Your sample code gave me inspiration for the following toy model
import torch
torch.manual_seed(2810)
# input
x = torch.randn(5, requires_grad=True)
# model
class simple(torch.nn.Module):
def __init__(self):
super(simple, self).__init__()
self.layer = torch.nn.Linear(5, 1, bias=False)
def forward(self, in_):
return self.layer(in_)
model = simple()
optimizer = torch.optim.SGD(model.parameters(), lr=0.001)
model.zero_grad()
y = torch.log(model(x))
loss = y
print('input x: ', x)
> input x: tensor([-0.6195, 1.2090, 0.7255, 0.3041, -1.8422], requires_grad=True)
print('layer weights: ', model.layer.weight.data)
> layer weights: tensor([[ 0.0566, 0.3471, 0.0256, -0.3857, 0.2482]])
print('loss: ', loss)
> loss: tensor([nan], grad_fn=<LogBackward>)
then I calculated gradients and backpropagated
loss.backward()
print('layer weights: ', model.layer.weight.data)
> layer weights: tensor([[ 0.0566, 0.3471, 0.0256, -0.3857, 0.2482]])
print('layer weights grad: ', model.layer.weight.grad)
> layer weights grad: tensor([[ 3.6150, -7.0544, -4.2334, -1.7744, 10.7490]])
optimizer.step()
print('layer weights: ', model.layer.weight.data)

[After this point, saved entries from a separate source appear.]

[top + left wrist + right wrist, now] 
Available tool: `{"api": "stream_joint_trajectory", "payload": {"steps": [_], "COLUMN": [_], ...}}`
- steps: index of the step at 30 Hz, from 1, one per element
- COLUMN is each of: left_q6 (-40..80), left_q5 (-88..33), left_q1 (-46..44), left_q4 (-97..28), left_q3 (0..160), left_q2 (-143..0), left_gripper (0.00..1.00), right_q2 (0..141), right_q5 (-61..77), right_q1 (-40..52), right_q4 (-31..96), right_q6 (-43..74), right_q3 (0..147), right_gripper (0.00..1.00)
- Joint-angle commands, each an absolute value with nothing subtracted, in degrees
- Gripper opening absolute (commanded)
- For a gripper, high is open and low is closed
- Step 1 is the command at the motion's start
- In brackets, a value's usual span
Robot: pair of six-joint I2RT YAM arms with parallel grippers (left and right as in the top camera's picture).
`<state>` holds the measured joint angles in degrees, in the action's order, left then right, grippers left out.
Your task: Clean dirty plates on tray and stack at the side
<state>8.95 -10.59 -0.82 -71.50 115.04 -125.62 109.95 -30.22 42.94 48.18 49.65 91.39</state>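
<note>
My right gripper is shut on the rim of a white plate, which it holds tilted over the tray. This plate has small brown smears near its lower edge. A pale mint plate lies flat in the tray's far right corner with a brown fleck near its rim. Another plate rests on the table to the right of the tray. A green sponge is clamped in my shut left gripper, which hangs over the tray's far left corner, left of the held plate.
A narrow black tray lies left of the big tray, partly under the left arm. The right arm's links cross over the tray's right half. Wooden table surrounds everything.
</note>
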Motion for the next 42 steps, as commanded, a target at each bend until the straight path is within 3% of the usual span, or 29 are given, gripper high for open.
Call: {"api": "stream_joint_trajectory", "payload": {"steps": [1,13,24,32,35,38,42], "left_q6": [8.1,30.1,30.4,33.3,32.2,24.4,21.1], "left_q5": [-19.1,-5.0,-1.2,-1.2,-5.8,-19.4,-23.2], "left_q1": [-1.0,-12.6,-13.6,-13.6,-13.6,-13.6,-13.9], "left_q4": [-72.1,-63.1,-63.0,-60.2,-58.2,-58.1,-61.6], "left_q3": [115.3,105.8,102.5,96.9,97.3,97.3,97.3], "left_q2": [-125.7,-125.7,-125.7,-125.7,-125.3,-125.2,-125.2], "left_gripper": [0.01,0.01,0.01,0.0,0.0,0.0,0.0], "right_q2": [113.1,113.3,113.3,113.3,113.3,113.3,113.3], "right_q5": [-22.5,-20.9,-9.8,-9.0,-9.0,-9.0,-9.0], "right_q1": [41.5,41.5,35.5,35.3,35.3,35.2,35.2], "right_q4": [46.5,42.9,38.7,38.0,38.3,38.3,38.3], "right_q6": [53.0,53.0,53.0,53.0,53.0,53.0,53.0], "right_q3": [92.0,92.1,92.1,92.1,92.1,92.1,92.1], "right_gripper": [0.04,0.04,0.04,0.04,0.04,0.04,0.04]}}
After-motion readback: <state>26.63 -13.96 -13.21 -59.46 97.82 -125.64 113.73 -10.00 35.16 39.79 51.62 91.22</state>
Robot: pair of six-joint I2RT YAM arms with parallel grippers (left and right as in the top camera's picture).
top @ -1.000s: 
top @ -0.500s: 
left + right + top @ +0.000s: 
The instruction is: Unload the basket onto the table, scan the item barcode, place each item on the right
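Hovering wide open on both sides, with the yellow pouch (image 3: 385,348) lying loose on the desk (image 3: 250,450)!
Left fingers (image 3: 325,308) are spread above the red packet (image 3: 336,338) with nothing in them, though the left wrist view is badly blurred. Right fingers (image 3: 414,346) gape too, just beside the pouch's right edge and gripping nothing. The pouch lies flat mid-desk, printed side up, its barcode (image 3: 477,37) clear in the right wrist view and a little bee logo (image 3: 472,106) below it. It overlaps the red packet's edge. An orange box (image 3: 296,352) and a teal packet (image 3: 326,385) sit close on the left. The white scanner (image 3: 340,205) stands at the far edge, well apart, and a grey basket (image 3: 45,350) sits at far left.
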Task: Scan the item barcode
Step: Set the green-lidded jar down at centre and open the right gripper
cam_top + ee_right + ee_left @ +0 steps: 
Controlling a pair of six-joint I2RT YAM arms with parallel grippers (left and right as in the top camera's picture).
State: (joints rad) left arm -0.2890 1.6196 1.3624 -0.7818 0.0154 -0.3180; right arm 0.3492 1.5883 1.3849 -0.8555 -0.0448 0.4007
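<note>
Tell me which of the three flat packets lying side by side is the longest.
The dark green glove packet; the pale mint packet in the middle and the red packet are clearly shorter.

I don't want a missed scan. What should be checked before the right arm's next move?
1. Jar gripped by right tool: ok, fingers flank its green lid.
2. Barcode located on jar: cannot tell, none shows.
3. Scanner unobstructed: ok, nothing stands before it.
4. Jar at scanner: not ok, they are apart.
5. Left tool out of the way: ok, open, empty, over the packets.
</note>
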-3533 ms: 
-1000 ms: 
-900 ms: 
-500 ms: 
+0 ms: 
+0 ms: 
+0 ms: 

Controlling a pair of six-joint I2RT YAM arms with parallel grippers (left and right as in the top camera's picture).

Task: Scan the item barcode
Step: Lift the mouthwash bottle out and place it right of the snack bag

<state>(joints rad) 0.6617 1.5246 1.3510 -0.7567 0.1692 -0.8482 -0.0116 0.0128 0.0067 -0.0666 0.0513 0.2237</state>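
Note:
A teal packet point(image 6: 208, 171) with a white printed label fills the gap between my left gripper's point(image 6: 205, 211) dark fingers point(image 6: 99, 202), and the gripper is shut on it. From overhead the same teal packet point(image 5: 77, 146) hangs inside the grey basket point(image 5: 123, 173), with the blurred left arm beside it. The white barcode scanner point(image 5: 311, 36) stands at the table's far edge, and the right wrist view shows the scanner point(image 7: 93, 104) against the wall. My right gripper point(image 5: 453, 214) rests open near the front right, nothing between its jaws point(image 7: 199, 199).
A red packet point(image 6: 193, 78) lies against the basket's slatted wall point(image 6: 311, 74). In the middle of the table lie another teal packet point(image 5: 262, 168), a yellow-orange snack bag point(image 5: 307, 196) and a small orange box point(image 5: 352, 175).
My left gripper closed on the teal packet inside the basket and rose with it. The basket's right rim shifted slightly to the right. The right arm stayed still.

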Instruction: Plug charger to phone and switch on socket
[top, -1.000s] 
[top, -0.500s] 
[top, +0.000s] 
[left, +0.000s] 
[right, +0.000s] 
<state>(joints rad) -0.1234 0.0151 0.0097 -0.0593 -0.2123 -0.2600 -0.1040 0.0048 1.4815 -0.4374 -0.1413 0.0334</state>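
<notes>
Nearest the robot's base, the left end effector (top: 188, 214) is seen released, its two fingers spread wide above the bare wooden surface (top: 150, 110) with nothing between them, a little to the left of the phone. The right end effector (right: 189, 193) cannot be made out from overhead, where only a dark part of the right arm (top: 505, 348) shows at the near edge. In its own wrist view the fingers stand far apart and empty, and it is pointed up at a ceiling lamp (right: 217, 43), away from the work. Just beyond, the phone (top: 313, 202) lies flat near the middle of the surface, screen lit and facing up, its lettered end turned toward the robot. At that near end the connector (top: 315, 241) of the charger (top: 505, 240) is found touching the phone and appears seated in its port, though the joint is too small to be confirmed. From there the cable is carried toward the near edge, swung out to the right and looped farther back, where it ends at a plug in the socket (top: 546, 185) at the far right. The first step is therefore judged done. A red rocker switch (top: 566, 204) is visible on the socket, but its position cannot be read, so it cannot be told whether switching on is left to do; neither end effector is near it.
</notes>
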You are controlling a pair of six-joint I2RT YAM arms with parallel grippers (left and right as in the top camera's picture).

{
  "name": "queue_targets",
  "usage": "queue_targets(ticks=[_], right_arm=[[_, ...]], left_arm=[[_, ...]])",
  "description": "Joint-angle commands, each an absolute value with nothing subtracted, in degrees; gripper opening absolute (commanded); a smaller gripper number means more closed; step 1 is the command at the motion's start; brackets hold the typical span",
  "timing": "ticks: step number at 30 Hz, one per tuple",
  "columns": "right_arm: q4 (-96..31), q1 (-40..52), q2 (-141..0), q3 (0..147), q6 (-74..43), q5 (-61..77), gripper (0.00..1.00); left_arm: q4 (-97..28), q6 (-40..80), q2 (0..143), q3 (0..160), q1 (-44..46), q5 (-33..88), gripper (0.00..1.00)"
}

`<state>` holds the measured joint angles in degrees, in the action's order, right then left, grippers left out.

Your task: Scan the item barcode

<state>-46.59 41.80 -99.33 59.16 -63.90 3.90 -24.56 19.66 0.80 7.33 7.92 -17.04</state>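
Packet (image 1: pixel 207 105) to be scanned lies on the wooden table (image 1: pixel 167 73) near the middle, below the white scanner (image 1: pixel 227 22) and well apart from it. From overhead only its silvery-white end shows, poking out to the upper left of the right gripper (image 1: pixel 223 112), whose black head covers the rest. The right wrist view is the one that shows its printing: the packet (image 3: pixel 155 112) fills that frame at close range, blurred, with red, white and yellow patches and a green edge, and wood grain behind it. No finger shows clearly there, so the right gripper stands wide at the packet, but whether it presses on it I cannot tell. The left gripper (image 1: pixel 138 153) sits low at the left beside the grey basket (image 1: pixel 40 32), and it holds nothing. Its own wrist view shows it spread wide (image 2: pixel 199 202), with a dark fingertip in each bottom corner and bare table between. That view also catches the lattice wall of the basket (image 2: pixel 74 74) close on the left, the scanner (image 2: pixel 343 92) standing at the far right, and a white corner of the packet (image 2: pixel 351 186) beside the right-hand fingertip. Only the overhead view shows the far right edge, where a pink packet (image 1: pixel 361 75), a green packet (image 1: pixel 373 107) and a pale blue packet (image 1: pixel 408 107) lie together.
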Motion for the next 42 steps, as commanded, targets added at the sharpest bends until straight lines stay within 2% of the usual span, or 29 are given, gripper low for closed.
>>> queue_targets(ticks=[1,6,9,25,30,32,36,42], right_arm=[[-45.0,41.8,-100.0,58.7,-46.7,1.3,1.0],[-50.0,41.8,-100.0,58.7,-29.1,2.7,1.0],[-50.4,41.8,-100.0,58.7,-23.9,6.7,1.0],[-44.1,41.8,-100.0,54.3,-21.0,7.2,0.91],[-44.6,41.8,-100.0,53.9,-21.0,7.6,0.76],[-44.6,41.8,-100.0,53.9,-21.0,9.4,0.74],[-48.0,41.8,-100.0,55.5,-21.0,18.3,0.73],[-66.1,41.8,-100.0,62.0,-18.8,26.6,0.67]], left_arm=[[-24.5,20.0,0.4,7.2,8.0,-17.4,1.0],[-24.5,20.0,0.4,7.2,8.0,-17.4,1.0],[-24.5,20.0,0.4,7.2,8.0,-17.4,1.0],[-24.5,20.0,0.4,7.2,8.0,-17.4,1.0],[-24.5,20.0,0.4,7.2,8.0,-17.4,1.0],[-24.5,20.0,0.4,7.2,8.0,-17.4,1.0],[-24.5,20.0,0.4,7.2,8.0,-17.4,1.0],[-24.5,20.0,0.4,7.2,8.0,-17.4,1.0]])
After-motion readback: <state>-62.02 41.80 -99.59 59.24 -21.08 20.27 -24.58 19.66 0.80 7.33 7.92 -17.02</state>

> layer weights: tensor([[ 0.0530, 0.3542, 0.0298, -0.3840, 0.2374]])
The model could obtain gradients of the layer weights and update the weights even if the loss is ‘nan’!
I think the optimizer has another strategy to update the model’s weights when receiving a ‘nan’ loss,
but I’m still looking for the answer…
Thank you so much again for your kind reply, you really saved my time!